Reputation: 505
i'm working with Django, and until now i have only had the necesity to make a single POST request for the page to work, but now i need to make multiple POST request, and i don't know how to handle a different POST request with the same method.
Maybe i'm not explaining me very well.
I have a view.py like
class List(View):
def post(self, request):
#Receive the JSON
return JsonResponse(data,safe=False) #data is a list of dicts []
def get(self,request):
return render(request,'list.html')
list =List.as_view()
Now, with this i return information to create a list of elements, and each of them has a button that opens a modal where i want to show more information. The thing is, i could just send all the information needed with the post method i have, but i don't think is correct to send too much information with one request when not all of it could be used.
So, my idea is that the button first make a new POST request for tha data i need, and then create the modal with it. My problem is that i don't know how to handle the second request, because, in theory, if i send another request, will be handled by the post() method i have, and it doesn't return the information i need, so, how to handle the second request? Is there a way to create another method post() to handle the other request? or how do i make the post() to difference which request was made?
Update To solve this problem, i sended a value with the JSON from the JS
data: {
csrfmiddlewaretoken : csrftoken,
value : nemp,
second: "second"
}
And i only had to check on the view if request.POST.has_key('second'):
to decide if was the first request or the second. It's a very cehap way to do it, but it works. If someone knows another way to do this, don't doubt to say it.
Upvotes: 1
Views: 1546
Reputation: 12080
You could create another view with a unique url, or basically do what you suggested. Bellow is a more clean implementation of the same thing:
class List(View):
def post(self, request, *args, **kwargs):
method = getattr(self, 'step_' + request.POST.get('step', ''), self.step_1)

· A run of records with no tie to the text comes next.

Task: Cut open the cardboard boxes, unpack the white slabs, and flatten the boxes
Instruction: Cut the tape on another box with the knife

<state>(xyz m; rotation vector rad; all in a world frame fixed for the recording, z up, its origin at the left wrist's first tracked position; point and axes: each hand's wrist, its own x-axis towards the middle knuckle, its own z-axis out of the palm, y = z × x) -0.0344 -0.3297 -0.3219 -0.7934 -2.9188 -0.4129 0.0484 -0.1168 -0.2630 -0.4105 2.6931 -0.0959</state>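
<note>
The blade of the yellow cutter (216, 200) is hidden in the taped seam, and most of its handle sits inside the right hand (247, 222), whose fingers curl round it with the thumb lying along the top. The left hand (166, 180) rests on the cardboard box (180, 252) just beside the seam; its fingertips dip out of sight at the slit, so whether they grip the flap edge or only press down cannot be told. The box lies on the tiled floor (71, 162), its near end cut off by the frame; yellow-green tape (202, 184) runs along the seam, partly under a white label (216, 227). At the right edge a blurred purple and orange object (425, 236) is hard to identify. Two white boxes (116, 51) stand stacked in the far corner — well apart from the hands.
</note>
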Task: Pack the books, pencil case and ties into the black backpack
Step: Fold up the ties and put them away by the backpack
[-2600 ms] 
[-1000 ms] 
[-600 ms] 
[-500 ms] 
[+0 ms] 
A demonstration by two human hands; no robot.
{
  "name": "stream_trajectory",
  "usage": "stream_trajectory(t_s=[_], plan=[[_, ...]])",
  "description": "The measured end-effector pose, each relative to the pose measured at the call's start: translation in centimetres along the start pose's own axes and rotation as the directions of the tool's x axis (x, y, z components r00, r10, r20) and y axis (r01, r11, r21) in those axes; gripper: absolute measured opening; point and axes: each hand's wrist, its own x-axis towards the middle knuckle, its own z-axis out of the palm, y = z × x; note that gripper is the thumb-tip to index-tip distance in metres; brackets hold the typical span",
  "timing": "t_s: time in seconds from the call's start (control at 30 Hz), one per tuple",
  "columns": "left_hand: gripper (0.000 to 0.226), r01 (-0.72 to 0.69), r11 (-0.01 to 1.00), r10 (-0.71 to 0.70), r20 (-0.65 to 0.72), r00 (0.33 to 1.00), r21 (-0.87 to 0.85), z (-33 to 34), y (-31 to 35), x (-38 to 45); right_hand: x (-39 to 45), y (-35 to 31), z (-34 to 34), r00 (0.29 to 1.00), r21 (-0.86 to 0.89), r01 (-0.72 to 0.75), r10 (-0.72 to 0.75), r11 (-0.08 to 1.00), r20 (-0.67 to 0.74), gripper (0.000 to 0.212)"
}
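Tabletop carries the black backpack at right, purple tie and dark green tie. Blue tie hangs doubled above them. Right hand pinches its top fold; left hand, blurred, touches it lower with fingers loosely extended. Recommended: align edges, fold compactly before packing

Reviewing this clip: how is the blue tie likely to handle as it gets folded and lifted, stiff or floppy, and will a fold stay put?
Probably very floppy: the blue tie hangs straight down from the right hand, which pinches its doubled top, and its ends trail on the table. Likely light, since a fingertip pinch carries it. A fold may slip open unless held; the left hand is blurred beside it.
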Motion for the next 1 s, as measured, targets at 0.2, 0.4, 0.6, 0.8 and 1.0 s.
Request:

return method(request, *args, **kwargs)
def step_1(self, request, *args, **kwargs):
pass
def step_2(self, request, *args, **kwargs):
pass
This would execute the step_1()
method by default, and step_2()
when the POST parameter step
is 2
. You can extend it as much as you like.
Although I'm not sure that "too much data in one request" is really something you should be concerned about. Might make sense if you meant "I don't want to ask the user for too much information at once, so I want to break it into a few steps".